1 Le dernier ouvrage du philosophe Christian Ruby s’inscrit dans un travail entamé depuis de nombreuses années autour de la figure du spectateur [1]. Intitulé Spectateur et politique (qui, note Ruby, ne recoupe pas entièrement l’objet « art et politique »), l’ouvrage poursuit l’exploration : l’enquête se mène désormais au cœur de la philosophie contemporaine.
2 C’est un geste polémique, et documenté, qui anime Ruby : contester les discours récurrents et dominants qui« exagère[nt] le drame des mutations historiques » (p. 190) et se complaisent dans la lamentation sur les temps présents. Le spectateur s’avère une pièce maîtresse de ce dispositif lugubre qui déplore l’abrutissement généralisé que sont supposées apporter nouvelles technologies et nouveaux médias et ce qu’il en coûte à la « civilisation » du spectateur, du goût et de la culture. Baromètre de la civilisation, le spectateur contemporain rendrait compte de la distinction toujours plus éprouvante qui trie l’abruti du « sachant », le consommateur de l’esthète et l’ignorant du compétent. C’est à ce discours et aux présupposés philosophiques et politiques qui l’animent que s’attaque Ruby. Le sous-titre de l’ouvrage condense ainsi le projet manifeste de l’ouvrage : « D’une conception crépusculaire à une conception affirmative de la culture » (cette quête d’une position « affirmative » laisse cependant perplexe, sinon méfiant : on se souvient des textes de Marcuse sur la question et de la signification, certes particulière, qu’il donnait à une telle perspective [2]). Soit le spectateur. Le travail de Ruby n’opte pas pour une approche sociologique d’enquête. Le spectateur apparaît ici tel qu’il est pensé, envisagé, conceptualité ou tel qu’il est objet de discours.

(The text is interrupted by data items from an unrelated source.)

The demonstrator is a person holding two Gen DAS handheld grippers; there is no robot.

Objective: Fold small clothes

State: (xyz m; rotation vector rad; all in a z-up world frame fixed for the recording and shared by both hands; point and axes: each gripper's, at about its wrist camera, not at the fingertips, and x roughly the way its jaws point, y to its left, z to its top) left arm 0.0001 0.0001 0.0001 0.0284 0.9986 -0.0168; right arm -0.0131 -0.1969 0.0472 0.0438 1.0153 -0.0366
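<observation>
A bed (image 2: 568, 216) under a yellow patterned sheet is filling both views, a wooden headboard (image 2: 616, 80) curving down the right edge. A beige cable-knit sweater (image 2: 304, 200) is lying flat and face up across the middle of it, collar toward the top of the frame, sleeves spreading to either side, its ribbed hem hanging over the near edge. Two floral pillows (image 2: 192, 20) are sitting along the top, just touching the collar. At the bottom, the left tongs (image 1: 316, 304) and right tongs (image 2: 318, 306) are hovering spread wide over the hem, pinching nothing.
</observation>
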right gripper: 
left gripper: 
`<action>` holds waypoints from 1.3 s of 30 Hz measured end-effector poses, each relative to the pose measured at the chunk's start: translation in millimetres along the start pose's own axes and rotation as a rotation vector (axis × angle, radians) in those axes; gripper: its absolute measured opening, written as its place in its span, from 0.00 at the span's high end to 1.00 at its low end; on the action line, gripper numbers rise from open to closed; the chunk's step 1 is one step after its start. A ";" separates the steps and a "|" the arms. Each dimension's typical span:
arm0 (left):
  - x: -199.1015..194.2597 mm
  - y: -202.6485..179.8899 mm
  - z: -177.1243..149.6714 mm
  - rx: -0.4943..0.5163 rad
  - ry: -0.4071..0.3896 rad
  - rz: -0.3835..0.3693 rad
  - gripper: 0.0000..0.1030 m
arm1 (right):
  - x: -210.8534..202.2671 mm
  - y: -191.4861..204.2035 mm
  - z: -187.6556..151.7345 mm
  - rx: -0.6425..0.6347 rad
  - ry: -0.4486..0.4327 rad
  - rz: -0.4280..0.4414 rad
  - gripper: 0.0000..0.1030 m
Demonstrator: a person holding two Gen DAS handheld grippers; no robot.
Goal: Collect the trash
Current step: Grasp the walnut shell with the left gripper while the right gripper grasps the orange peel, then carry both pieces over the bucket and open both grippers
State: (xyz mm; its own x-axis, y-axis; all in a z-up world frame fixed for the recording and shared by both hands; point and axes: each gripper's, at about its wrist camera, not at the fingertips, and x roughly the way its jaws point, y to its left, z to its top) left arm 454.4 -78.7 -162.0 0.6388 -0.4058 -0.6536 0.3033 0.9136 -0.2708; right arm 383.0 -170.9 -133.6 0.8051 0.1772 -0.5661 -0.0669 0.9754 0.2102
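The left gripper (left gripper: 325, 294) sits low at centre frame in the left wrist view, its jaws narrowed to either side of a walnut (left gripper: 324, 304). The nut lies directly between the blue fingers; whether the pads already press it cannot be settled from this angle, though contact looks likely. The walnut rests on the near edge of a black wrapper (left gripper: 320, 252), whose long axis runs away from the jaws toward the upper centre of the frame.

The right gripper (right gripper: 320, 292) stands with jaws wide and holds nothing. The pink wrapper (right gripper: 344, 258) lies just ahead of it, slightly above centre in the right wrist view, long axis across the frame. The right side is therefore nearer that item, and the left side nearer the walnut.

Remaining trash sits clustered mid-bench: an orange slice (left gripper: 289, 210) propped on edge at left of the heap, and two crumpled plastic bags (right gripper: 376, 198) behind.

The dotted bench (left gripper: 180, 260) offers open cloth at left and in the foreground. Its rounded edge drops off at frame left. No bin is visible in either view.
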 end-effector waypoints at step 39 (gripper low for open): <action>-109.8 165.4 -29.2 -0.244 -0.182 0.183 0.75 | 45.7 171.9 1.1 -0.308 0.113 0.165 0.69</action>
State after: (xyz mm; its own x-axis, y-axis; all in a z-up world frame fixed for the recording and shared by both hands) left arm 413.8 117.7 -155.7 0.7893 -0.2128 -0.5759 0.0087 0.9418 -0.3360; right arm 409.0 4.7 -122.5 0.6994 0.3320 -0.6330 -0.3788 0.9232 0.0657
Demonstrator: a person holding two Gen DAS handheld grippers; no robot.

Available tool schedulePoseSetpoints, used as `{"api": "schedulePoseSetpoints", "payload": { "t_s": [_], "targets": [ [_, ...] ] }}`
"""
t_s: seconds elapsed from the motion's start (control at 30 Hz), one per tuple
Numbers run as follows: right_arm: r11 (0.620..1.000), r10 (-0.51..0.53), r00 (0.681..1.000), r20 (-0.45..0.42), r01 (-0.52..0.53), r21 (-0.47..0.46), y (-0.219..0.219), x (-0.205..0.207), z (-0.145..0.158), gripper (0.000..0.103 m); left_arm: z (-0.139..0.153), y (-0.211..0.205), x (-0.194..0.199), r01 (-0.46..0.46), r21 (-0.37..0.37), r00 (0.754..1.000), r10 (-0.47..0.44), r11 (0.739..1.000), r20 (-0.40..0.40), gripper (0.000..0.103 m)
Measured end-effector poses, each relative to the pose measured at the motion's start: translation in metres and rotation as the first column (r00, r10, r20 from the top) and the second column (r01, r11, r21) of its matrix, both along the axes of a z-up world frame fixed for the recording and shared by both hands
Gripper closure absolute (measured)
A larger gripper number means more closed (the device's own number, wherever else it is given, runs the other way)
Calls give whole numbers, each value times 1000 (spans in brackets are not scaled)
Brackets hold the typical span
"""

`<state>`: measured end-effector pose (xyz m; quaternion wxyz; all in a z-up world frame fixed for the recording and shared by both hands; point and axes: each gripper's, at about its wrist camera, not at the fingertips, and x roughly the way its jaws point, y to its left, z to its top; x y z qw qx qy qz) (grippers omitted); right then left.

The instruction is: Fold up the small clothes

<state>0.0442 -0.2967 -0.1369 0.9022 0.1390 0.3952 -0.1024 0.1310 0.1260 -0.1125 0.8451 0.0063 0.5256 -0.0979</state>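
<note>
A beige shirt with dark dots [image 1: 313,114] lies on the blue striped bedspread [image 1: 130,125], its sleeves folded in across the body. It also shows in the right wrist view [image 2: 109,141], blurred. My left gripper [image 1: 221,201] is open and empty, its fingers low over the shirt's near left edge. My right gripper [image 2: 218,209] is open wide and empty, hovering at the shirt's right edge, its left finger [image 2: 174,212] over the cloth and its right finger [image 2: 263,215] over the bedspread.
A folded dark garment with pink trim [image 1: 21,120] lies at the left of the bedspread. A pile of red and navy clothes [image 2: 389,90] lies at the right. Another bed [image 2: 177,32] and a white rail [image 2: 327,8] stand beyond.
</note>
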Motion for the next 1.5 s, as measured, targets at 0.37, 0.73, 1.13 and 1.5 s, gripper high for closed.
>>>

3 L’ouvrage s’amorce sur la mise au jour du « grand récit du spectateur d’art d’exposition » comme il s’est progressivement fixé depuis le xviiie siècle et qui semble inscrire ce dernier au cœur des « hommes des Lumières ». Ruby prend notamment appui sur la fameuse 22e lettre des Lettres sur l’éducation esthétique de l’homme, de Schiller (1794) — auxquelles il a déjà consacré de précédents ouvrages [3] : « Dans ce spectateur s’accomplit le programme schillerien qui le porte du désir, de la pulsion sensible, à la formation esthétique par la pulsion de jeu, avant que ne s’ouvrent devant lui les domaines du bien et du juste, de la morale et de la politique. […] Il faut donc s’éduquer, mais aussi apprendre à se former » (p. 25). Ce grand récit connaît évidemment des variations mais, note Ruby, « il a pour fin de répandre un modèle unique de spectateur éclairé » (p. 26) et tend, de surcroît, à en naturaliser la figure. Deux croyances se dégagent alors : « la croyance en une éternité de cette posture que l’on retrouverait donc chez les Grecs, les Romains, partout ailleurs et dans les mêmes termes […] », mais aussi « la croyance en une immédiateté de cette posture au présent, ce qui a des implications sur le regard porté sur ceux qui n’arrivent pas à s’adapter à cette posture » (p. 27). La conséquence est, entre autres, politique en ce qu’elle norme le « spectateur », évince ainsi ceux qui ne se conforment pas à son identité et donne mission à l’État d’éduquer chacun au comportement qu’implique cette figure. Plus encore, il trace un lien de conséquence (ou de synonymie) entre citoyenneté et spectatorialité. Ce discours, dominant, ne saurait masquer les résistances rencontrées : Ruby expose ainsi, succinctement, non sans un certain schématisme, le contre-discours « militant » qui s’y est, par exemple, opposé. Mais le coeur du travail prend appui sur le présent et interroge la force de cette doxa, sa nostalgie et sa relance. Il est critique au sens où il s’emploie à rechercher ce qui vient infirmer ou transformer ce grand discours dans la philosophie des dernières décennies : ce qui se soustrait aux leitmotiv de sa réactivation, supposée remédier à la « déliquescence » de l’époque.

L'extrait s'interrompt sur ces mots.